Google has done little in the past few months to disguise its
ambition to battle Amazon in shopping. But the search leader’s latest
reported plans to get out in the street and start delivering products
directly is a sideshow to the real contest between the two companies.
Or to put it another way: Google doesn’t really need to be on the ground to win.
The Amazon-Google retail rivalry has been playing out online for
years. The premise is simple: if you’re shopping online, you’re most
likely to start one of two places. You go to Google for information on
the product and where to buy. Or you go to Amazon for information on the
product, and buy it while you’re there. In that retail equation, the
more steps of the shopping process Google can snatch from Amazon, the
better for Google and its advertisers, many of whom are merchants also
competing with Amazon. (Though it must be said Amazon advertises heavily
on Google too.)
Given all the ways Google already competes with Amazon in shopping,
moving into direct selling and shipping would seem to be the logical
last step — a step the company appears to be taking.
Google is planning to take on Amazon Prime
by offering a same-day delivery service from local stores, TechCrunch
reports. If that plan actually moves forward, it will no doubt rely on
the groundwork Google started laying months ago.
First, Google started requiring merchants to pay for product listings in search results, a step toward turning its search engine into a straight-up storefront. In December, it purchased BufferBox, a startup that makes storage lockers to take delivery of stuff you order online. Last month, Google bought Channel Intelligence, an e-commerce software maker and service provider that’s been around since the first dotcom bubble.
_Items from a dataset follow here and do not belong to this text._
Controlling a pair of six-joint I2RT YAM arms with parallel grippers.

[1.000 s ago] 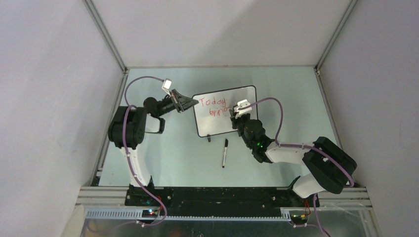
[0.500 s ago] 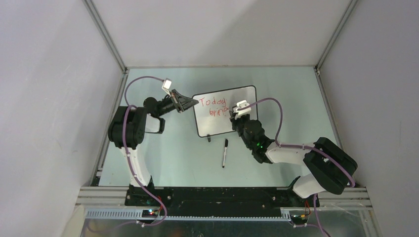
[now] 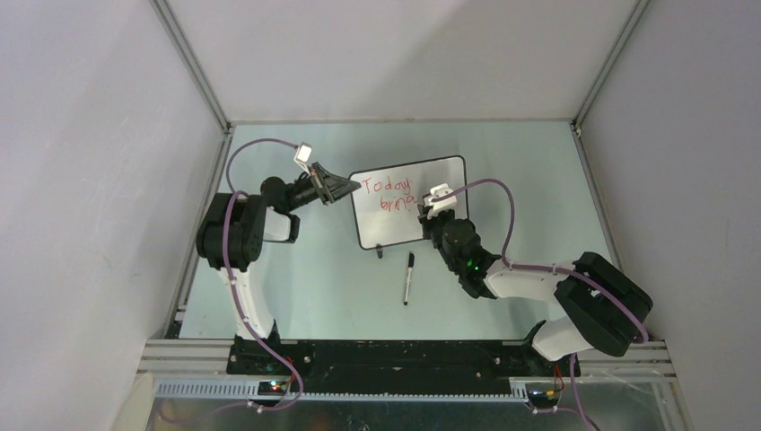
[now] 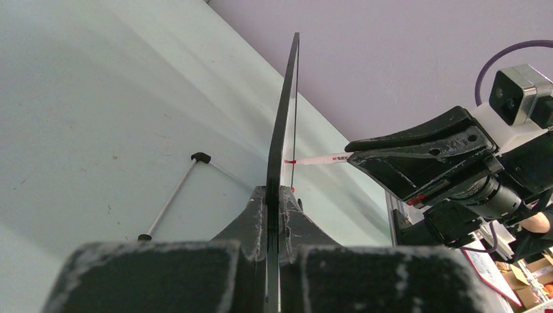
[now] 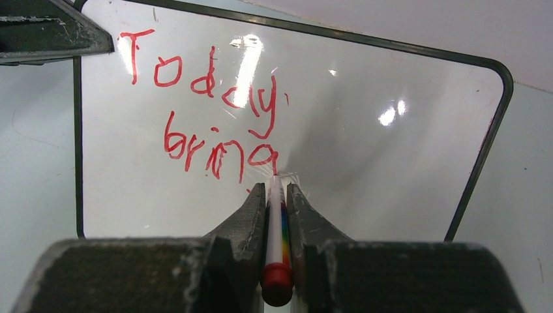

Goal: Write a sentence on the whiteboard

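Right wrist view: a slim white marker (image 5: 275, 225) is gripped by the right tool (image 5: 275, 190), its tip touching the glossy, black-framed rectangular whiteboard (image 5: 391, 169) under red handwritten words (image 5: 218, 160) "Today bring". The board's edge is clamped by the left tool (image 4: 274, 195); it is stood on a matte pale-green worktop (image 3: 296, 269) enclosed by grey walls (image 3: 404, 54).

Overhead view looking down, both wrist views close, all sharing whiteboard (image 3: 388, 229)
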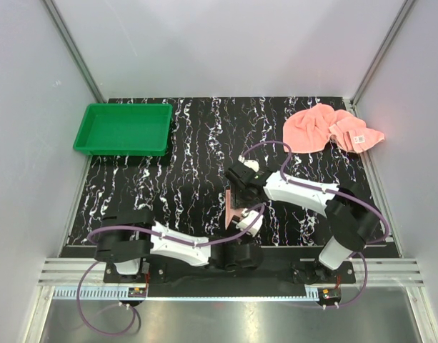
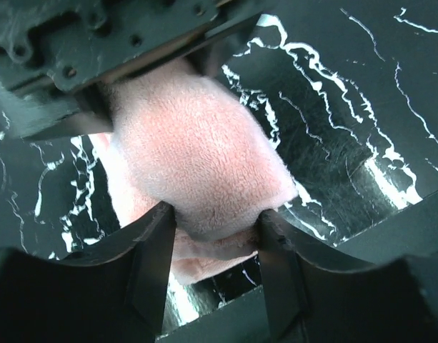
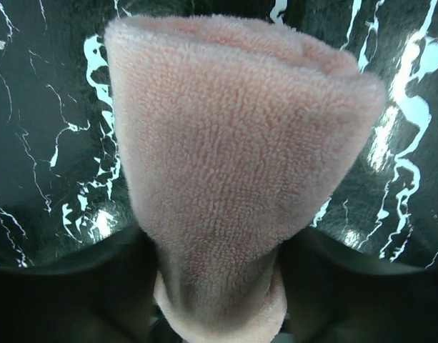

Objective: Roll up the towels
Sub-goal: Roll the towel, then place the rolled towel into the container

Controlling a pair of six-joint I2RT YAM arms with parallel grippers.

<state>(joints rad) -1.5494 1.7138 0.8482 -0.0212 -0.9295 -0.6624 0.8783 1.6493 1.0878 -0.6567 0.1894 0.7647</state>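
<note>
Quick count: two towels, one tray, two arms, and one label I can see.

The rolled towel (image 1: 231, 206) is in the lower middle of the top view, close to the front edge of the bench (image 1: 190, 143), with both tools on it. The left tool (image 2: 215, 236) comes in from below and is clamped on it. In its wrist view the fingers (image 2: 151, 250) press into both sides and the terry bulges out above them. The right tool (image 3: 217, 286) comes in from above with the roll filling its gap. Its fingers (image 3: 111, 286) are just dark blurs, so I honestly can't tell if it's squeezing or only flanking.

The loose towel (image 1: 326, 128) is crumpled at the upper right, with one end right at the bench's right edge. The white label (image 1: 360, 138) lies face up on that end, and its print is too small to read.

The green tray (image 1: 126, 127) is at the upper left and pokes past the bench's left edge.

The open room is the upper middle strip between the tray and the loose towel, plus the black patch at the left below the tray.
</note>
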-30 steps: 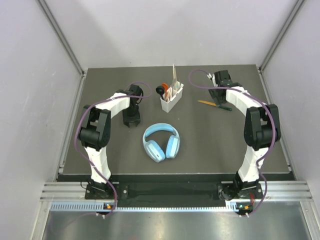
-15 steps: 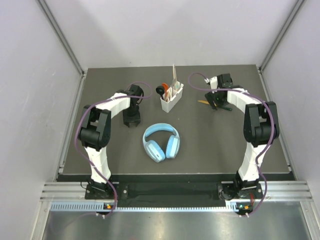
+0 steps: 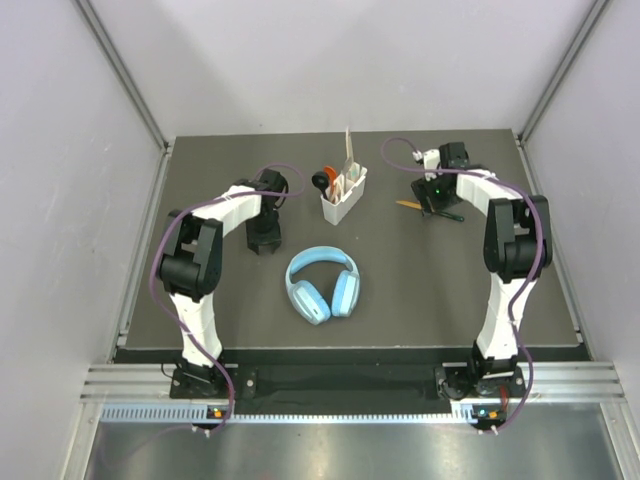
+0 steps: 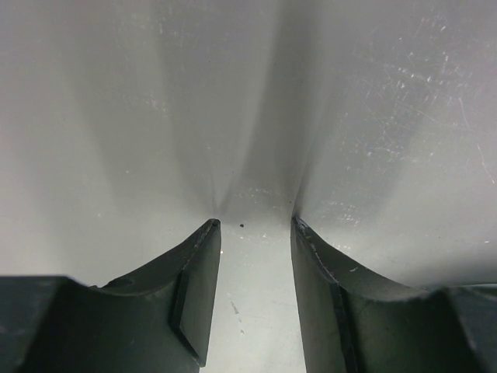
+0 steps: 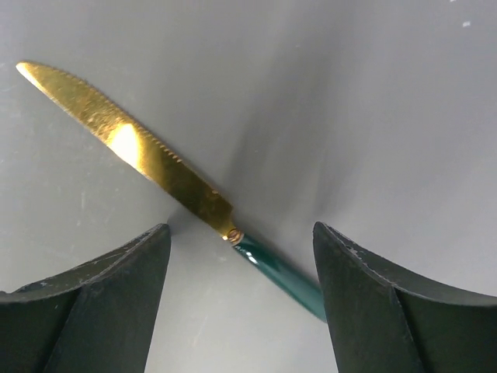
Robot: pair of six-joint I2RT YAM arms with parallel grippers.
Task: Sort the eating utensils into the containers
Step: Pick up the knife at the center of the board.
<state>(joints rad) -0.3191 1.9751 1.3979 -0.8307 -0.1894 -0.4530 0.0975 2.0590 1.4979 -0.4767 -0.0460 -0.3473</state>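
Note:
A knife with a gold serrated blade and dark green handle (image 5: 132, 148) lies flat on the dark table at the right (image 3: 408, 205). My right gripper (image 3: 432, 197) is open and low over it, its fingers straddling the joint of blade and handle (image 5: 241, 228) without touching. The white caddy (image 3: 343, 203) stands at the back centre and holds an orange-red spoon, a black scoop and white utensils upright. My left gripper (image 3: 262, 243) points straight down at bare table left of the caddy, its jaws a little apart and empty (image 4: 255, 221).
Light-blue headphones (image 3: 322, 284) lie in the middle of the table, in front of the caddy. White walls with metal rails close in the table on the left, right and back.
My right gripper has come forward and down from the back right until it is over the knife. The left arm has not moved.

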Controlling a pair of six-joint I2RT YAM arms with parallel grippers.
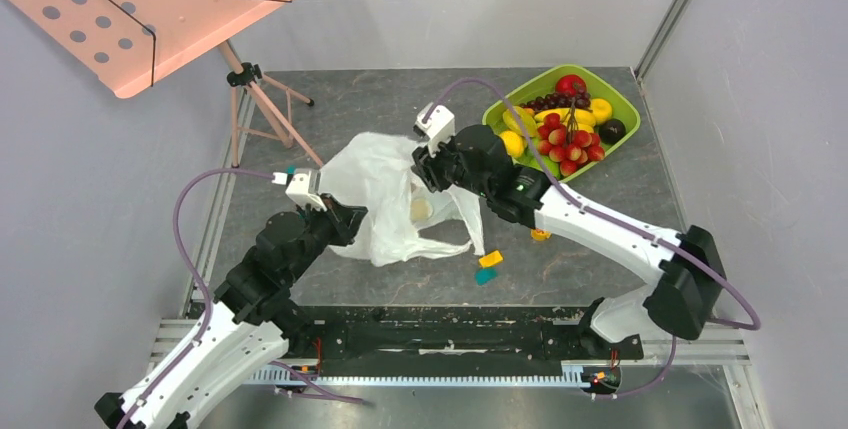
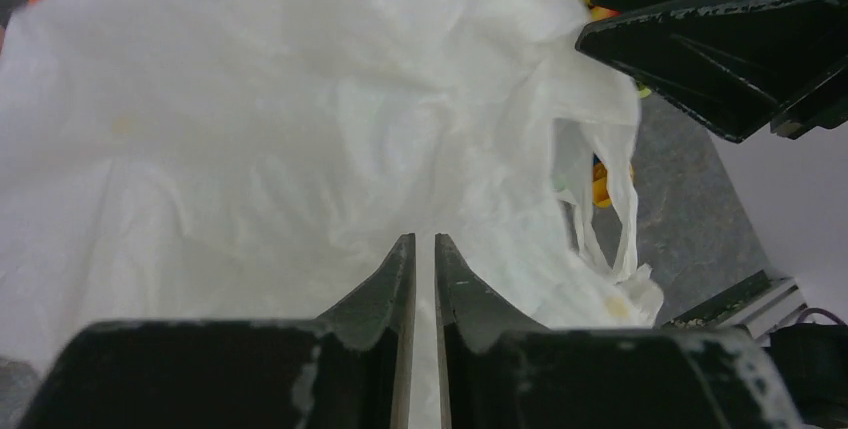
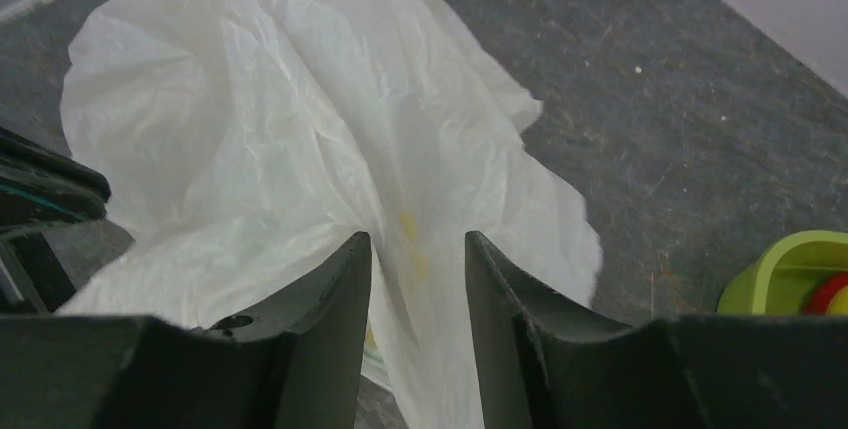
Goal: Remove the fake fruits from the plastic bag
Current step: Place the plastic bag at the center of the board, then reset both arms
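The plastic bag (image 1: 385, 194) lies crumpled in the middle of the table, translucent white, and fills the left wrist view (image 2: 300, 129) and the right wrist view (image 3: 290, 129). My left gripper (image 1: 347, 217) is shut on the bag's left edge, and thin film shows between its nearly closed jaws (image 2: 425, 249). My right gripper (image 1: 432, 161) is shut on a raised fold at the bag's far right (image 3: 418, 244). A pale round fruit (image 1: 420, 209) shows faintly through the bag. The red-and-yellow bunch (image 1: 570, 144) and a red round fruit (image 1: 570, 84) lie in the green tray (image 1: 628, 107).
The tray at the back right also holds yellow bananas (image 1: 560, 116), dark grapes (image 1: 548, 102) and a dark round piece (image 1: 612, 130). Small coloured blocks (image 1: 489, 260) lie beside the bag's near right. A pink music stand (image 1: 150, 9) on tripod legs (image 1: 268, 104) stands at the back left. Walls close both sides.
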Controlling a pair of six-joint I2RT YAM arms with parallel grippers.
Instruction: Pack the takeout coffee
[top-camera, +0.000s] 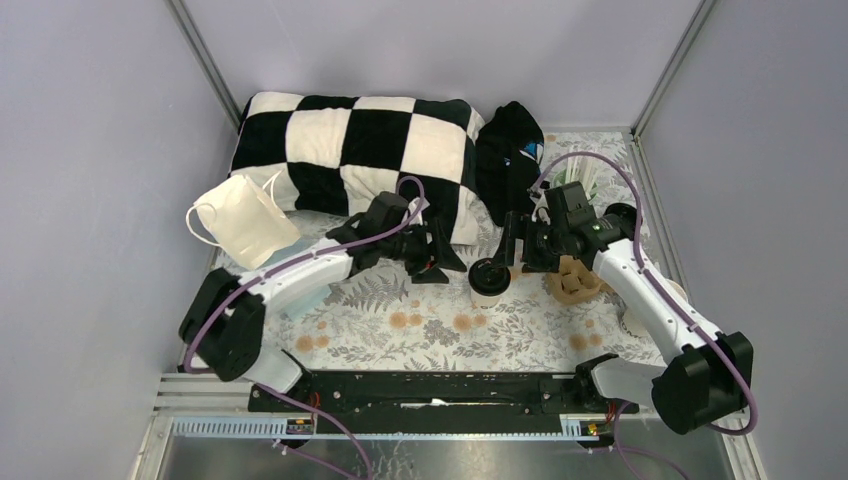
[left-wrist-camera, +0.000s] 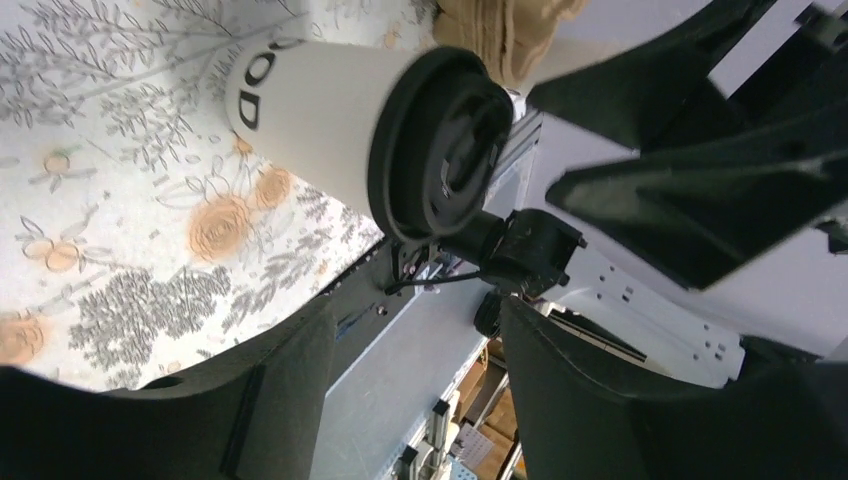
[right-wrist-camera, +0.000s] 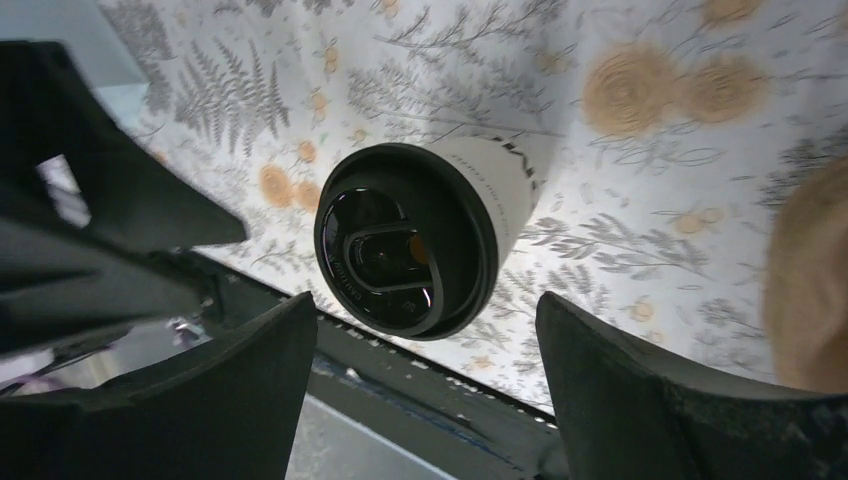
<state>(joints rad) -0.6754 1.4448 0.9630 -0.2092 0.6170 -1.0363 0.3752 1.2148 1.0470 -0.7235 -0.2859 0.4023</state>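
Note:
One takeout coffee (top-camera: 489, 281), a white paper cup with a black lid, stands upright on the floral tablecloth between my two grippers. My left gripper (top-camera: 452, 262) is just to its left, open, with nothing between its fingers. In the left wrist view the cup (left-wrist-camera: 330, 110) lies beyond the left gripper (left-wrist-camera: 415, 320). My right gripper (top-camera: 515, 260) hangs open just right of and behind the cup. The right wrist view shows the lid (right-wrist-camera: 405, 240) ahead of the right gripper (right-wrist-camera: 425, 345), apart from both fingers.
A brown pulp cup carrier (top-camera: 575, 281) sits right of the cup, under the right arm. A white paper bag (top-camera: 240, 222) lies at the left. A checkered pillow (top-camera: 350, 150) and a black cloth (top-camera: 508, 160) fill the back. A cup of white sticks (top-camera: 580, 180) stands back right.

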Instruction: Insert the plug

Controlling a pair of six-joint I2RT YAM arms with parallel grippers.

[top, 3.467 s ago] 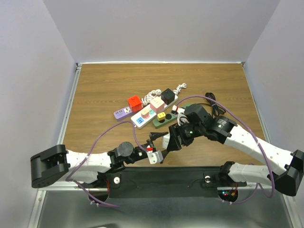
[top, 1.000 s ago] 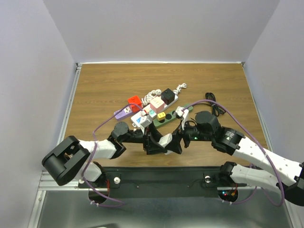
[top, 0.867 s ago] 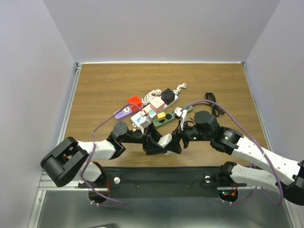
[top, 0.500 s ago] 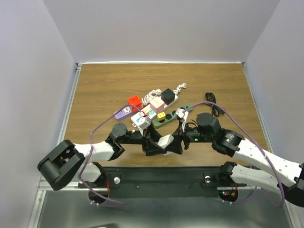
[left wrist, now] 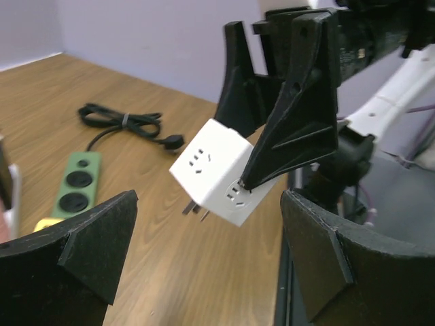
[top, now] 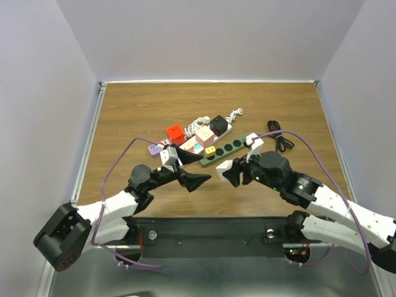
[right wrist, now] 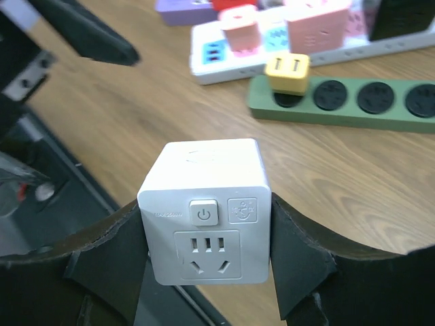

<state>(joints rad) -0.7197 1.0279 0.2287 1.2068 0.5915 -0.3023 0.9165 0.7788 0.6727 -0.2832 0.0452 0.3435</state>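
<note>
The plug is a white cube adapter with a power button and sockets on its face. My right gripper is shut on its two sides and holds it above the wood. From above, the cube hangs just in front of the near end of the green power strip. In the left wrist view its metal prongs show beneath the cube. My left gripper stands open to the left of the cube, apart from it, with nothing between its fingers.
A yellow adapter occupies the green strip's near socket; the other round sockets are bare. Behind lies a white strip carrying pink and black cubes, beside a red cube and a purple block. A coiled black cable lies right.
Both grippers met at the cube a second ago. My left gripper has opened, let go and drawn back left; my right gripper has shut on the cube and carried it slightly right.
</note>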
Among the the services of Channel Intelligence is an offering called
“where-to-buy,” which allows stores to let online shoppers know if they
have a particular product in stock. This would come in handy for a
shopping service that relies on local stores for inventory — Google
would have to know what the stores have in stock before they promise
delivery. A competing platform already powers eBay’s store-to-door
same-day delivery service, eBay Now, which is already up and running in San Francisco, New York and Silicon Valley.
Google’s main advantage over eBay would seem to be visibility. Google
gets more online traffic, which means more chances to funnel online
shoppers into its own shopping services. Other than that, Google’s
same-day delivery plans seem to hinge on the same concept embraced by
eBay, as well as startups like Postmates,
namely that brick-and-mortar stores — a city’s retail infrastructure —
can stand in for the massive warehouses that anchor traditional
e-commerce operations like Amazon. Instead of incurring all the costs of
buying and storing inventory, the thinking goes, why not just depend on
the local retailers that already have the inventory? Couriers to ferry
purchases between the stores and shoppers complete the picture.
The only problem is the math. While the city-as-warehouse idea is
intriguing, it hasn’t been proven. I’ve used eBay Now, and it’s fun and
cool. You can watch the courier’s route in real time on the eBay Now
app, and in my case I ended up with a new pair of jeans in just a little
over an hour. But no one knows how far the concept could scale.
Brick-and-mortar stores as they’re designed right now are still mainly
for walk-in shoppers, not e-commerce fulfillment. Logistics experts say
there’s no way a store can match a traditional warehouse in terms of
order-fulfillment efficiency.
And it’s these warehouses that Amazon continues to build,
million-square-foot engines of efficiency rising closer and closer to
the same big cities where Google’s same-day service would likely roll
out. Amazon has already perfected the science of getting people anything
they want in a day or two.
Except for its self-driving cars and its Street View teams, Google
doesn’t have a ground game. At the same time, trying to build out a
physical infrastructure to compete with the billions Amazon has already
invested hardly makes fiscal sense, unless Google wants to make retail
its main business.
Not that you could entirely blame them. Jeff Bezos (#19) just topped Google’s founders
(#20 and #21) on Forbes’ new list of the world’s billionaires, while
four Wal-Mart heirs beat them both in the top twenty. The fortunes of at
least two other billionaires above Bezos, Larry Page and Sergey Brin
are also rooted in retail. Shopping is a huge business. It’s
understandable that Google would want to be a part of it.
But however much attention a Google delivery truck might get on the
streets, the real contest will still play out online, where Google and
Amazon are on much more equal footing. We live in an attention economy,
and Google has the attention. It also has plenty of big clients who
would like nothing better than to see Amazon starved of attention.
Working together, they’ll try to steer clicks away from Amazon’s
shopping carts and into their own baskets — a much more efficient way to
beat Amazon than boots on the ground.